Robbie Williams: Dua Lipa declines Joshua-Fury performance offer

Robbie Williams: Dua Lipa declines Joshua-Fury performance offer

robbie williams enters the frame here because the Joshua-Fury promotion has already started to depend on more than the fight itself. Dua Lipa was approached about performing at the heavyweight bout between Anthony Joshua and Tyson Fury later this year, but she declined the offer.

Turki Al-Sheikh said the fight could be jeopardised if Dua Lipa did not agree to perform as part of the event's promotion. That puts an unusual marketing piece inside a deal that already hinges on two boxers getting to the ring in one piece and on schedule.

Joshua, Fury and 2026

Anthony Joshua and Tyson Fury have agreed terms for a long-awaited all-British contest targeted for the end of 2026. The fight has been linked for 10 years, and several attempts to make it happen failed, which is why any promoter push now carries more weight than a standard undercard plan.

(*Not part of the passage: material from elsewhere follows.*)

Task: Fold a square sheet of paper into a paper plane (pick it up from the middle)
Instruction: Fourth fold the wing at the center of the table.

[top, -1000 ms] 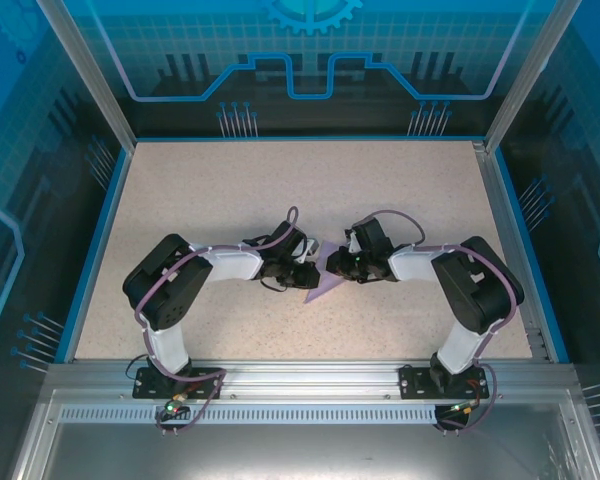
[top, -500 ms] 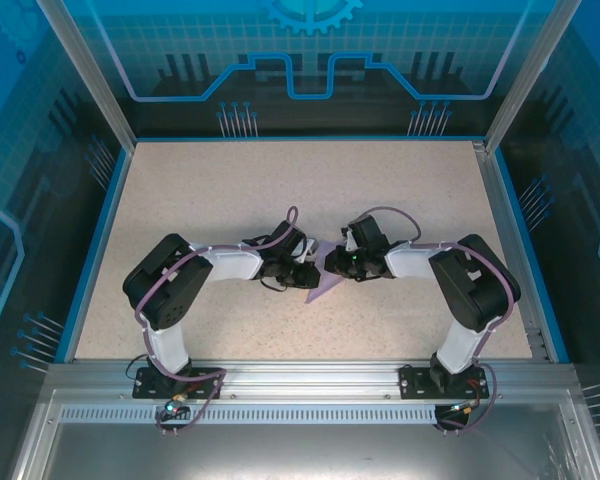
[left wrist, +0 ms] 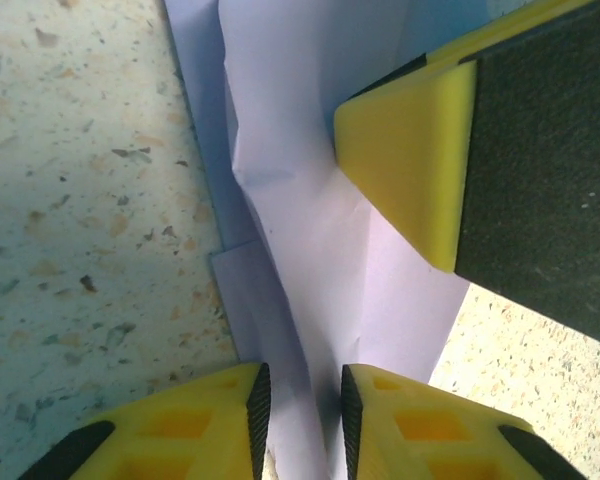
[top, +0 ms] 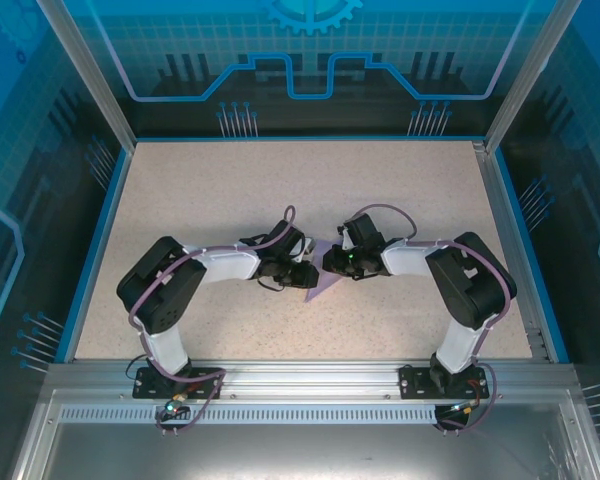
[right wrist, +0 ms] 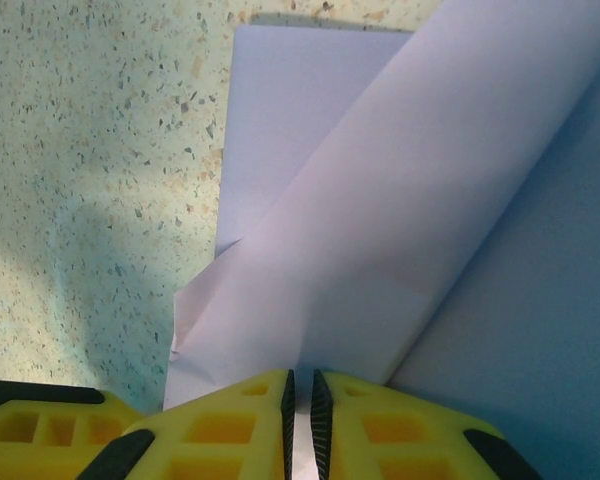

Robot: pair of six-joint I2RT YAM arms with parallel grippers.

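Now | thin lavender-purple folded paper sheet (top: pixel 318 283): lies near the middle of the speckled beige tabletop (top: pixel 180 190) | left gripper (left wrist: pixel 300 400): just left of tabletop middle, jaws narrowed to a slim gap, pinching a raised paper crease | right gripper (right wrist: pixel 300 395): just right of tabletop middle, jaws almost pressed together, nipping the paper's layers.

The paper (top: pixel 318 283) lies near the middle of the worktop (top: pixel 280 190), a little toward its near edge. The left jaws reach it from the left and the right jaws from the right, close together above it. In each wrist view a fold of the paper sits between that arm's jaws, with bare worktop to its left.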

Before that bout can happen, Joshua must first get through his scheduled fight against Kristian Prenga on 25 July in Saudi Arabia. Frank Warren said that a loss for Joshua in July would likely scupper a fight with the Gypsy King, so the later event is already tied to one result in the near term.

Wembley and the promotion

A venue for Fury v Joshua has yet to be finalised, although Wembley Stadium in October is understood to be the preferred option for organisers. That leaves the event in a familiar place for big boxing promotions: the headline fight is agreed in principle, but the staging is still unsettled.

Music performances have become a feature of major boxing events, from Eminem accompanying Terence Crawford to the ring for his welterweight championship fight against Errol Spence Jr. to Liam Gallagher performing before Daniel Dubois' win over Joshua at Wembley in 2024, and 50 Cent appearing during Chris Eubank Jr's ringwalk for his rematch with Conor Benn last year. Against that backdrop, losing Dua Lipa removes one of the promotional pieces organisers had apparently wanted.

Joshua's July test

Tyson Fury made his comeback from retirement with a win over Arslanbek Makhmudov last month, which keeps the proposed all-British fight in circulation while Joshua still has work to do. For now, the event's path runs through 25 July, then through venue selection, then through whatever promotion remains without the pop star organisers had hoped to attach to it.

If Joshua gets past Prenga, the focus shifts back to whether the end-of-2026 bout can be staged at all and whether the promotion can stand on the fight alone. Given the way these two have been linked for 10 years, the cleaner business read is simple: the boxing still matters more than the concert slot.